# Exercise objective
Pictures stay out. Extract the lines below from the first one through the line with "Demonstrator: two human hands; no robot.", both included.

(Saved entries)
★ ★ ★ ★ ★

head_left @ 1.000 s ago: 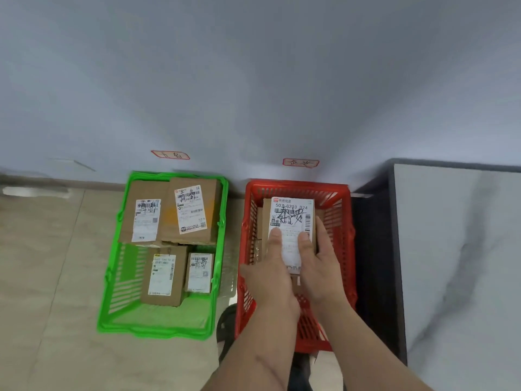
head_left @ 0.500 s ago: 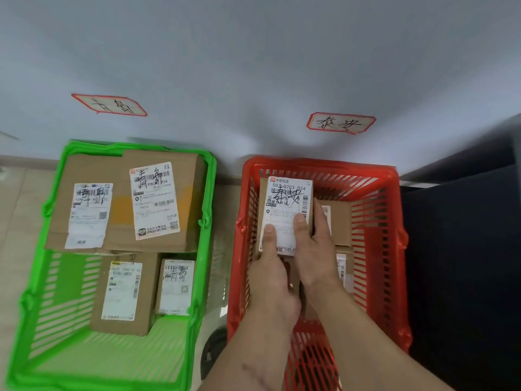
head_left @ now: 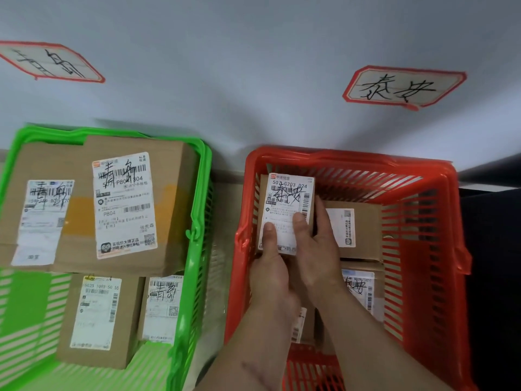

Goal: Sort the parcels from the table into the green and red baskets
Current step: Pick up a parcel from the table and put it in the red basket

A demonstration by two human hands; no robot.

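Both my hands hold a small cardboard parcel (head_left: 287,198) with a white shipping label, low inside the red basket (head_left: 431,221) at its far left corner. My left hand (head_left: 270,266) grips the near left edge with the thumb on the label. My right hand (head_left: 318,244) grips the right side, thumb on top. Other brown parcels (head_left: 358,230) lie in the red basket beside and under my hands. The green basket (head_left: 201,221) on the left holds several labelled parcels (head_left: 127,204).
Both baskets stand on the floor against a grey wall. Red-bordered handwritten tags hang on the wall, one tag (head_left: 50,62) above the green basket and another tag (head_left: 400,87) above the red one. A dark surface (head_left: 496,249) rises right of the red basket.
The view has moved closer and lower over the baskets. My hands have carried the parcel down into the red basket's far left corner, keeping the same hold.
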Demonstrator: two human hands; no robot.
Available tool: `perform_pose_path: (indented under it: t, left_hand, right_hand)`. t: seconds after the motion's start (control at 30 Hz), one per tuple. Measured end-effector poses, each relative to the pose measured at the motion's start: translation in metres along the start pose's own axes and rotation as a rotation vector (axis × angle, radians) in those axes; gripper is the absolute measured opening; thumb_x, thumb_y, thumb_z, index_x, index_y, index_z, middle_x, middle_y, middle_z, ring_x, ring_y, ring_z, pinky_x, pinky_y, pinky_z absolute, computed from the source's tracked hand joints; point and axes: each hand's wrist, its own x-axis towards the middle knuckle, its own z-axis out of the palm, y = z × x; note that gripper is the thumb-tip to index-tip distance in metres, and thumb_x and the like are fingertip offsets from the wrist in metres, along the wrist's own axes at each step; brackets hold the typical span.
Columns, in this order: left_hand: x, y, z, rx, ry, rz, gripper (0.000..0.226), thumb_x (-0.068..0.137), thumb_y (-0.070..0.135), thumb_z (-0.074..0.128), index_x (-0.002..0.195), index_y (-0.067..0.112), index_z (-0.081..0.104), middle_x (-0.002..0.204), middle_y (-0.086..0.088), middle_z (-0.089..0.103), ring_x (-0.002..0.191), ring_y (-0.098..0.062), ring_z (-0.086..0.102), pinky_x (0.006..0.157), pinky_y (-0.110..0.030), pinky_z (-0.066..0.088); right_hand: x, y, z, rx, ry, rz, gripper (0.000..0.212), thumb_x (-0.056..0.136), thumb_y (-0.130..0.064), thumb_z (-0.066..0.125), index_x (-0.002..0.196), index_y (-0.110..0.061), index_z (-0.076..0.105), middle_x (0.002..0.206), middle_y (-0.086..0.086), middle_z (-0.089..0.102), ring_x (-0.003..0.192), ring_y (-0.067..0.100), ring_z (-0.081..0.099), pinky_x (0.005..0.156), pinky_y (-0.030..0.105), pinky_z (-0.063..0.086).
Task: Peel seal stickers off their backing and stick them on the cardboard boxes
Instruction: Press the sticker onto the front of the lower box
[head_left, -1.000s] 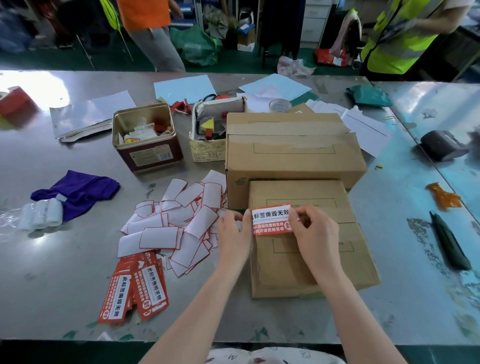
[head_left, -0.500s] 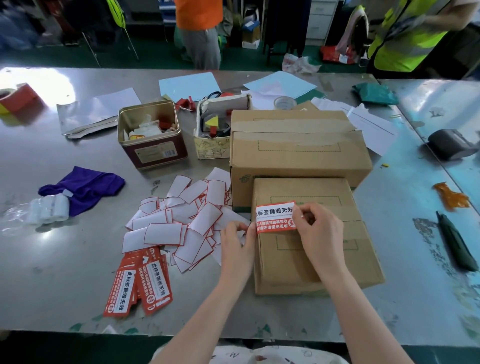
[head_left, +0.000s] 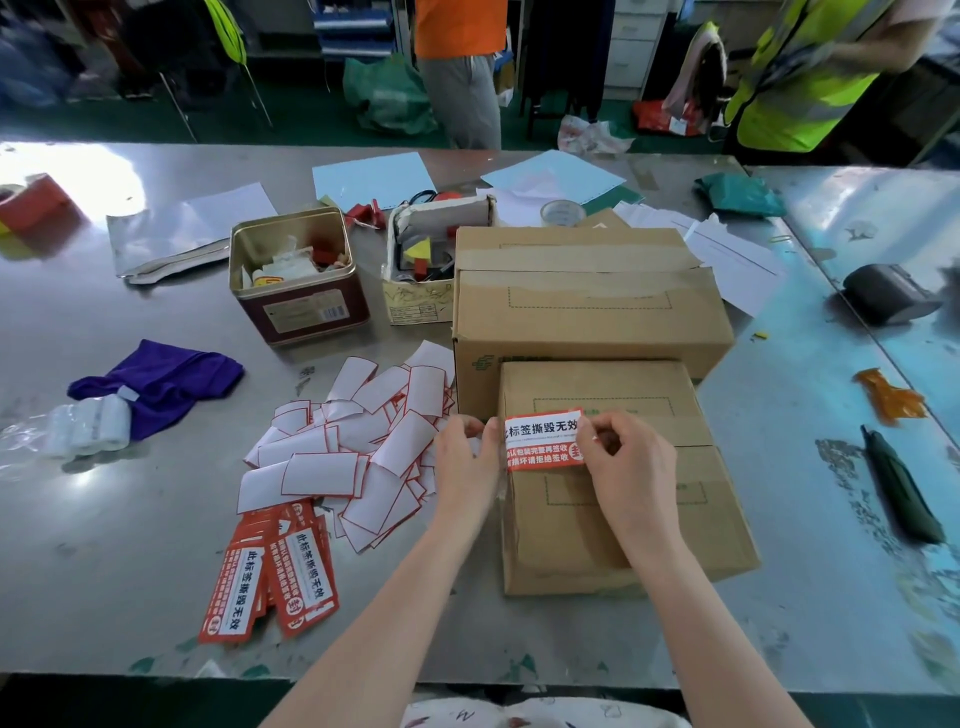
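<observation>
Over the small box (head_left: 613, 499) w/ both hands, we pinch the sticker (head_left: 543, 440): left hand (head_left: 465, 460) one edge, right hand (head_left: 626, 454) opposite. Thin, floppy, tacky; hold edges only.

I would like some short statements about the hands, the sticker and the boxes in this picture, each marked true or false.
1. Both hands, left hand and right hand, hold one seal sticker. True.
2. The sticker is held over the small cardboard box. True.
3. The small box stands on top of the large cardboard box. False: it stands on the table, in front of it.
4. The unused red stickers lie right of the boxes. False: they lie to the left.
5. The tin has a lid on. False: it is open.
</observation>
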Motion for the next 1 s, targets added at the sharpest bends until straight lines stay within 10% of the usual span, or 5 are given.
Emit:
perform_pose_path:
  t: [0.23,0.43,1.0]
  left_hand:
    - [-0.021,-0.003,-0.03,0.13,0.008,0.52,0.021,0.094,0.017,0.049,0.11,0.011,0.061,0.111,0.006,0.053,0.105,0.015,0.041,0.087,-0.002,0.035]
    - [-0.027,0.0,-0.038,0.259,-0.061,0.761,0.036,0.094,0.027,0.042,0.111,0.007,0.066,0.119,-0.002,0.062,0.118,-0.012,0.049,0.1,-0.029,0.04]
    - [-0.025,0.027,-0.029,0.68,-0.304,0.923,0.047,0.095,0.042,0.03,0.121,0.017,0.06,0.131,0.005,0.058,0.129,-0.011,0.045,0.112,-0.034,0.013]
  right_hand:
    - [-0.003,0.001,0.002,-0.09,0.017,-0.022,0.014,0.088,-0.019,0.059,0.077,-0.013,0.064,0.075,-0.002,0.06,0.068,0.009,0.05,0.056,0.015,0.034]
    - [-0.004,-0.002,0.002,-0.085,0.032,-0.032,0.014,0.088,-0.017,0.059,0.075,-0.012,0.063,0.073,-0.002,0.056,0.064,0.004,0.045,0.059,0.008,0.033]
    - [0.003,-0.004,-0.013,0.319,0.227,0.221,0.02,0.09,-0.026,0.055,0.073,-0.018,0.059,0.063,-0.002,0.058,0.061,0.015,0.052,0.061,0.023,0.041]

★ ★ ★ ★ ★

# Response to the exercise
head_left @ 1.000 s ago: 
head_left @ 0.500 s ago: 
head_left @ now: 

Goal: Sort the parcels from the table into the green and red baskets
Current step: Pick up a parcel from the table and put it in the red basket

A demonstration by two human hands; no robot.

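Both my hands hold a small cardboard parcel (head_left: 287,198) with a white shipping label, low inside the red basket (head_left: 431,221) at its far left corner. My left hand (head_left: 270,266) grips the near left edge with the thumb on the label. My right hand (head_left: 318,244) grips the right side, thumb on top. Other brown parcels (head_left: 358,230) lie in the red basket beside and under my hands. The green basket (head_left: 201,221) on the left holds several labelled parcels (head_left: 127,204).
Both baskets stand on the floor against a grey wall. Red-bordered handwritten tags hang on the wall, one tag (head_left: 50,62) above the green basket and another tag (head_left: 400,87) above the red one. A dark surface (head_left: 496,249) rises right of the red basket.
The view has moved closer and lower over the baskets. My hands have carried the parcel down into the red basket's far left corner, keeping the same hold.
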Demonstrator: two human hands; no robot.

Nothing remains to add to the output.